Tuesday, August 13, 2013
I'm inspired by Moorea's blog post today, and feel like sharing some vulnerable stuff with you, internets.
Josh always comments on how girls who blog beautiful photographs of their beautiful children, beautifully-made meals, beautiful faces, beautiful clothes, and beautiful homes are deceiving... That's just one moment in their life, and there are other parts that are plain, ugly, hard, mundane, etc. But who wants to see photographs of ugly things? Not I.
That is all to say that life in New York isn't hunky-dory. We're actually very excited to move to the Netherlands in a few weeks time. I honestly wish I was there right now. We have a spacious apartment to ourselves awaiting us. It's been hard feeling cooped up in our small bedroom, sharing an apartment with two other people. I don't cook as often. I miss my weekly boxes of fruits and vegetables. I've been eating too many carbs. Also, I don't like stepping out on the street and having men make comments about my body. I seriously get murder-y feelings.

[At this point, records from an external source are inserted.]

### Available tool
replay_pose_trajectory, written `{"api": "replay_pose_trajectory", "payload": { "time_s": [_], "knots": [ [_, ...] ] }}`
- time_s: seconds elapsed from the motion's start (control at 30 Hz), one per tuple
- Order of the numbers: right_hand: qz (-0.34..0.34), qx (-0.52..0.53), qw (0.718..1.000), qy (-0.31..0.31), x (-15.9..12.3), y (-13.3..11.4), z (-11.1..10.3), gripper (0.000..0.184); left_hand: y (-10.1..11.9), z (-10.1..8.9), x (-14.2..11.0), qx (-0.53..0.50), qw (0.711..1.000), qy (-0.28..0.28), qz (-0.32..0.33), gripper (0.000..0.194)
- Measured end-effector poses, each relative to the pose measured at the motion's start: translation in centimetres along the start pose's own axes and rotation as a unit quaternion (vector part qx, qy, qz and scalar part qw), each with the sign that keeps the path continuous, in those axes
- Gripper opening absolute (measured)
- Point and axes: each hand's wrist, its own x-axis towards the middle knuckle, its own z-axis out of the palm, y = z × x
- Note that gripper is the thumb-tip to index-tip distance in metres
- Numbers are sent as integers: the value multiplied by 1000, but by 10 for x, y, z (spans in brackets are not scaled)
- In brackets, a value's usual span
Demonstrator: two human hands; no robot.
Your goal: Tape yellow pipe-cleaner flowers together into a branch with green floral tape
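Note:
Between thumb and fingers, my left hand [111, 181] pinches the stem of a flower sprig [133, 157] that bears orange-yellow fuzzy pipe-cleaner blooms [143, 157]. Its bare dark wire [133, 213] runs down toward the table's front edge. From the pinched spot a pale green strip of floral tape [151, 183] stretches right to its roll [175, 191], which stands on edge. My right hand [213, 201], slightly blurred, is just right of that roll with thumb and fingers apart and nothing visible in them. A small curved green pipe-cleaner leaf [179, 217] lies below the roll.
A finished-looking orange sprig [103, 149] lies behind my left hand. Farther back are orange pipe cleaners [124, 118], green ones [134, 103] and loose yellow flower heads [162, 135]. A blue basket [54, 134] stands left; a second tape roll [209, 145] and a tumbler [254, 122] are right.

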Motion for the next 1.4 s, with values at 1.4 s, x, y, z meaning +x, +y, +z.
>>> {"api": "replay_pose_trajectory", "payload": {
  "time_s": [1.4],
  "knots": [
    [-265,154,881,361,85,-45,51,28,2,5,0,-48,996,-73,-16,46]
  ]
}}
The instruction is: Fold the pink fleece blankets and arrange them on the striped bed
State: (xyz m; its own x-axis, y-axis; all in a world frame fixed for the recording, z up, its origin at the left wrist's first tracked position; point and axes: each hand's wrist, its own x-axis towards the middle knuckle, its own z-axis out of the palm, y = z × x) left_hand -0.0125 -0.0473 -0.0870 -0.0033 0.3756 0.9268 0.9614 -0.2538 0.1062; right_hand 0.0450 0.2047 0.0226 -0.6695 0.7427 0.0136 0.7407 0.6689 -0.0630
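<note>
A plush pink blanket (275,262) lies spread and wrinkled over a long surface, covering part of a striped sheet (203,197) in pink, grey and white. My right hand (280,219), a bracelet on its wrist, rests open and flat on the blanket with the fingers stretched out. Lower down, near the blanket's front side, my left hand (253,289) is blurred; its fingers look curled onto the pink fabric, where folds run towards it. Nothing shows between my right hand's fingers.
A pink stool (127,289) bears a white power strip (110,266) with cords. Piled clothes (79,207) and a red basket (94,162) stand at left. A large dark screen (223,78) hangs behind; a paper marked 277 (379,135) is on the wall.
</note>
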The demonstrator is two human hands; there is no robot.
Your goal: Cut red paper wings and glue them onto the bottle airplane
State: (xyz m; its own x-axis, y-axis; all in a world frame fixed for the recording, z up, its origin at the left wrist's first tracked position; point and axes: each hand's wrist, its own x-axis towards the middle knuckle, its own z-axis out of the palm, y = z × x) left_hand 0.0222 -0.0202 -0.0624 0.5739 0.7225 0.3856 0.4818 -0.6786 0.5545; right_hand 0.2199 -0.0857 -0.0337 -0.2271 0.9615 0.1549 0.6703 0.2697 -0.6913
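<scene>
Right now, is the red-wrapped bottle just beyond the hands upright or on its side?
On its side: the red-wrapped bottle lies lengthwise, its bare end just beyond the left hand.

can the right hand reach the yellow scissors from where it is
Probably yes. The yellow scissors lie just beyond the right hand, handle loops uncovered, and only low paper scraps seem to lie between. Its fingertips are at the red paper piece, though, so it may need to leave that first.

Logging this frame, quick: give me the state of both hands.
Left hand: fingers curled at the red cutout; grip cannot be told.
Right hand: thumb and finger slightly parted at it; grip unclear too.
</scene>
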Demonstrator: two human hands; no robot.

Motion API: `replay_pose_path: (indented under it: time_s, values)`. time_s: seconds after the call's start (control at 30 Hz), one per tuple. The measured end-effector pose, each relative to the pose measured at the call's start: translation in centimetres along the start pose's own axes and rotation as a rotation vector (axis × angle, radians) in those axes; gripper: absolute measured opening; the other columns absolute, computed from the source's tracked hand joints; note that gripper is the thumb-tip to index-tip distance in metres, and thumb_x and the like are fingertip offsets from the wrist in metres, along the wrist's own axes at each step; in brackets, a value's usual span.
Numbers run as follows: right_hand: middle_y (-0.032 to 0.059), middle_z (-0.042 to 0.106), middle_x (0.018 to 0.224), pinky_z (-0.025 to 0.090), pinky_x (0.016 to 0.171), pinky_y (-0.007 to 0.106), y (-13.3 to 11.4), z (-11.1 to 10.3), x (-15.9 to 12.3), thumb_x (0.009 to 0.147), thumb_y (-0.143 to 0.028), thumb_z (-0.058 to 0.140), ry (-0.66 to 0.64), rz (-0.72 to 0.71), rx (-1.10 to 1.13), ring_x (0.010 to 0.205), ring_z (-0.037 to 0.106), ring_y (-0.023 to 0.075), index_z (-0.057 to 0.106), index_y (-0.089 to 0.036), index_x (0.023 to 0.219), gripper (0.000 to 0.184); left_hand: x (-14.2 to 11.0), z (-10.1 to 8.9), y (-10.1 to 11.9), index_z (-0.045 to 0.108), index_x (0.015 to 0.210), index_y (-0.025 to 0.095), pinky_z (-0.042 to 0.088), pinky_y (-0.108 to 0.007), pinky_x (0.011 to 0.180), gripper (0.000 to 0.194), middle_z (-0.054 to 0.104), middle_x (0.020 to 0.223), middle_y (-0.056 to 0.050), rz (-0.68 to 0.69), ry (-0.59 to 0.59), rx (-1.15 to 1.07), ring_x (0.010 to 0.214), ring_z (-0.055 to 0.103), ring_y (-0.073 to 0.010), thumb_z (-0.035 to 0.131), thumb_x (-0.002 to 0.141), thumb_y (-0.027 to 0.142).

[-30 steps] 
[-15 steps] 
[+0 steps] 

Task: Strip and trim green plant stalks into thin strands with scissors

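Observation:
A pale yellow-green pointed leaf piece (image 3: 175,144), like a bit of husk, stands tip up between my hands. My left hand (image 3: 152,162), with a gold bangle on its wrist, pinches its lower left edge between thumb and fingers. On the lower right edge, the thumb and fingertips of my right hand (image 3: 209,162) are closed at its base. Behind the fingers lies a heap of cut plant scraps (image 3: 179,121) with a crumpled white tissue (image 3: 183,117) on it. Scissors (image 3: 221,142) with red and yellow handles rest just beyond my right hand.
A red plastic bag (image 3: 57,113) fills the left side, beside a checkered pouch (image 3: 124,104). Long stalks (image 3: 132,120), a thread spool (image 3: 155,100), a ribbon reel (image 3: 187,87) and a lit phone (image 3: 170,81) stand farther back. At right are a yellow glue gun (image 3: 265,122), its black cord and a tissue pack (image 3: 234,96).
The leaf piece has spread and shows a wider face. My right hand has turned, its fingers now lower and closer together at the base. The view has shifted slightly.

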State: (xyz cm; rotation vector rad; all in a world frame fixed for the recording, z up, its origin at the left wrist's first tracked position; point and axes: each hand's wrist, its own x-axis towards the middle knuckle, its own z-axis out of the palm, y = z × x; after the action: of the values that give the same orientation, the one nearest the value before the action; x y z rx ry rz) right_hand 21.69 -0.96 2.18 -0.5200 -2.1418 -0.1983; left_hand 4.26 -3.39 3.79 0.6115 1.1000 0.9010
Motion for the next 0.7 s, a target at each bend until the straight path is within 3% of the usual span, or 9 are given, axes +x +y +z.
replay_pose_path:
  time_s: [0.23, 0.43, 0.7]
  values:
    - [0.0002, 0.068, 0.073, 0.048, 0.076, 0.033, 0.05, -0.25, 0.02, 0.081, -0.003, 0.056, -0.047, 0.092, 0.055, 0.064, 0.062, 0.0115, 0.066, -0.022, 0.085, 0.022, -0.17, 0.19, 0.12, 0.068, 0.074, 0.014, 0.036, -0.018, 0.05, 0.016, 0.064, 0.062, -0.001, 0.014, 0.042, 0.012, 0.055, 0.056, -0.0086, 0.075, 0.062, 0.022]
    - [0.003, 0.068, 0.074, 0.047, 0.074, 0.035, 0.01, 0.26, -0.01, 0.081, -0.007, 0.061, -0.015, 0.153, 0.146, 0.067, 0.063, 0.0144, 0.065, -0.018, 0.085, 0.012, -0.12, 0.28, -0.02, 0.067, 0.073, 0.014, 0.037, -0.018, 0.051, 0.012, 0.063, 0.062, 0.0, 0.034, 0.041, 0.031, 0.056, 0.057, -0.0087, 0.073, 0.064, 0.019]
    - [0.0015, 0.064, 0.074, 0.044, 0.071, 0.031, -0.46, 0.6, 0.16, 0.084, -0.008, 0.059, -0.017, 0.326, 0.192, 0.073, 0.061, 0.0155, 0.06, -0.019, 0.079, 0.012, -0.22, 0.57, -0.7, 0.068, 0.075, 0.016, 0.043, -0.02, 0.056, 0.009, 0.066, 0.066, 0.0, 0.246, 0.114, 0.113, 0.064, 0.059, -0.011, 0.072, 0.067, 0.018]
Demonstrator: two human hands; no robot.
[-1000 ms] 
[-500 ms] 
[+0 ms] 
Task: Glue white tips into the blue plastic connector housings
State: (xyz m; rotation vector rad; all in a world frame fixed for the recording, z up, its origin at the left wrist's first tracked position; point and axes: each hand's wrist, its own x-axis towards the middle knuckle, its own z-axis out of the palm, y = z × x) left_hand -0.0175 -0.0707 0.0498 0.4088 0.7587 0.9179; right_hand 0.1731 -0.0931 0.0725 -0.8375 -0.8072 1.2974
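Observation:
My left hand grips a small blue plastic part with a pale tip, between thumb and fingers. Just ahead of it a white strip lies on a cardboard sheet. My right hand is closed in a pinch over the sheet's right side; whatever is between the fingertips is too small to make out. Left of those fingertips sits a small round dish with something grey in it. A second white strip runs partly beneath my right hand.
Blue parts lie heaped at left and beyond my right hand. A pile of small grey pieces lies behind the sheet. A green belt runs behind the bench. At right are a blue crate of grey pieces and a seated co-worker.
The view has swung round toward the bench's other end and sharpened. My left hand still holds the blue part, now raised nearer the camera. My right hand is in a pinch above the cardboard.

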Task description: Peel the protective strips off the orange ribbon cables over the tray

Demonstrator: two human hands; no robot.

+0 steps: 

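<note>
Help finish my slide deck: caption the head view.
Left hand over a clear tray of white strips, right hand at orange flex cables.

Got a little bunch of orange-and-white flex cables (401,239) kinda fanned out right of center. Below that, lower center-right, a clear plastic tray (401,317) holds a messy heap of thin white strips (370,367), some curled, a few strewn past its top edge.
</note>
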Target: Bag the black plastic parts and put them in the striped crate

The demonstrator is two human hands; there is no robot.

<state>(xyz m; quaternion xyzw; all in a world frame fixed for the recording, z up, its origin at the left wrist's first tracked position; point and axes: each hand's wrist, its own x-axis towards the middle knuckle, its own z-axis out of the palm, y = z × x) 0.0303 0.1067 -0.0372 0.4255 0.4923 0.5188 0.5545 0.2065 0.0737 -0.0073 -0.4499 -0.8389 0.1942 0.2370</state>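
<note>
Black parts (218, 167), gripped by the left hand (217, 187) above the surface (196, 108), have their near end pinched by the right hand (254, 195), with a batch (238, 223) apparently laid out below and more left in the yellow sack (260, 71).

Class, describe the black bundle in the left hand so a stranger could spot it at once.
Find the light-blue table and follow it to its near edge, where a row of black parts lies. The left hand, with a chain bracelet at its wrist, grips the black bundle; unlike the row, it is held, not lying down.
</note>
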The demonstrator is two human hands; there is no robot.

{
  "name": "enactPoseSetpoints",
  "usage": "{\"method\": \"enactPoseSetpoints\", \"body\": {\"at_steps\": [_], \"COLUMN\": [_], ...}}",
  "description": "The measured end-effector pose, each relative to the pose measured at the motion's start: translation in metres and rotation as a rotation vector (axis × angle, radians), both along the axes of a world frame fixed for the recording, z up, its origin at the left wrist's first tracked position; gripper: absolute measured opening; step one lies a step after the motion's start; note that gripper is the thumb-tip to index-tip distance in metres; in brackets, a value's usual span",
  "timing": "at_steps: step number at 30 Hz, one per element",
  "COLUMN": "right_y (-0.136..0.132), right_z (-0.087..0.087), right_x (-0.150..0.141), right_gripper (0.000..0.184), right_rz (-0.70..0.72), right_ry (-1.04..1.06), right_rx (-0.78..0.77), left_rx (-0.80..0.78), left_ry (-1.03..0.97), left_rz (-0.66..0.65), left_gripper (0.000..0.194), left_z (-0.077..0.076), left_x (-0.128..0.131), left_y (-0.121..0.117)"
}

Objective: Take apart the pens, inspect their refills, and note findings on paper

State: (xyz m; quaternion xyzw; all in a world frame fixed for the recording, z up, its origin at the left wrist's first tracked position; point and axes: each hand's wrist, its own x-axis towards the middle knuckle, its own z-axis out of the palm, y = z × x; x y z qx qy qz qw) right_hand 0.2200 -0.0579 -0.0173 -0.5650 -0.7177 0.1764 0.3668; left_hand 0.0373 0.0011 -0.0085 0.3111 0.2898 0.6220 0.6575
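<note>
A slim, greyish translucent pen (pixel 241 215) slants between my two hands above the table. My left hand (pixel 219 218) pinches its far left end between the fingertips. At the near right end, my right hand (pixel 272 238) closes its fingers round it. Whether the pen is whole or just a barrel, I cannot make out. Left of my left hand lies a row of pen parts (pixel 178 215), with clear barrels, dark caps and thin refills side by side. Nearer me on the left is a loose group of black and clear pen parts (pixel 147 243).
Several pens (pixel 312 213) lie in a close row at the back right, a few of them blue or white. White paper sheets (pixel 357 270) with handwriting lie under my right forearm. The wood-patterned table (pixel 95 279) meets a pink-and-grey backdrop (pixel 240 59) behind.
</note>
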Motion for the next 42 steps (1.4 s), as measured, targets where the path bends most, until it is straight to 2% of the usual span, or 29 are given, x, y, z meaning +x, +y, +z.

And I'm so worried about so many things. What if the Dutch government doesn't approve my visa? What if I never find a freelance job? What if Josh resents me because I don't make a lot of money right now?
Shitty things like that.
I prayed today. About finding a more lucrative job. And about Slugs. Slugs is going to a third location now. The first one, in Canada, didn't work out because she became aggressive towards another dog. It was such a let-down because we had driven all the way there with her, said tearful goodbyes, but felt good about leaving her in the care of the person. Then Slugs was placed with a woman who is basically a Corgi expert. But we just found out that again Slugs has shown aggressive behavior towards one of her dogs. We don't doubt that she'll find another family to live with who will care for her, but I personally feel guilty. And part of me wishes I could just be there to take her. And not in stupid New York.
So there's that.
The career stuff is so frustrating. I need to try harder though. I get discouraged easily. I made an online portfolio for my illustrations, but it's not quite finished. Once it is, I'm going to send it to different art/creative directors. We'll see what happens after that.
Josh and I have been thinking about wedding stuff. His mom mentioned we should probably book a venue for the reception soon (it will be sometime in Autumn 2014). We've begun looking, and I've found it puts pressure on me even more to try to make more money so that I can have the wedding that I want. I don't want to spend a lot on a dress -- like less than $500 -- but venues, food, and alcohol costs will add up. Like, what do I have to do? Sell my used underwear to weirdos on Craigslist?! I've considered it. HOW'S THAT FOR VULNERABILITY? (Don't worry, loved ones, I won't seriously do it).
Ok, I think I'm done. I cried a little bit. I hope I can fall asleep easily tonight instead of staying up worrying. I hope these next few weeks will go by quickly.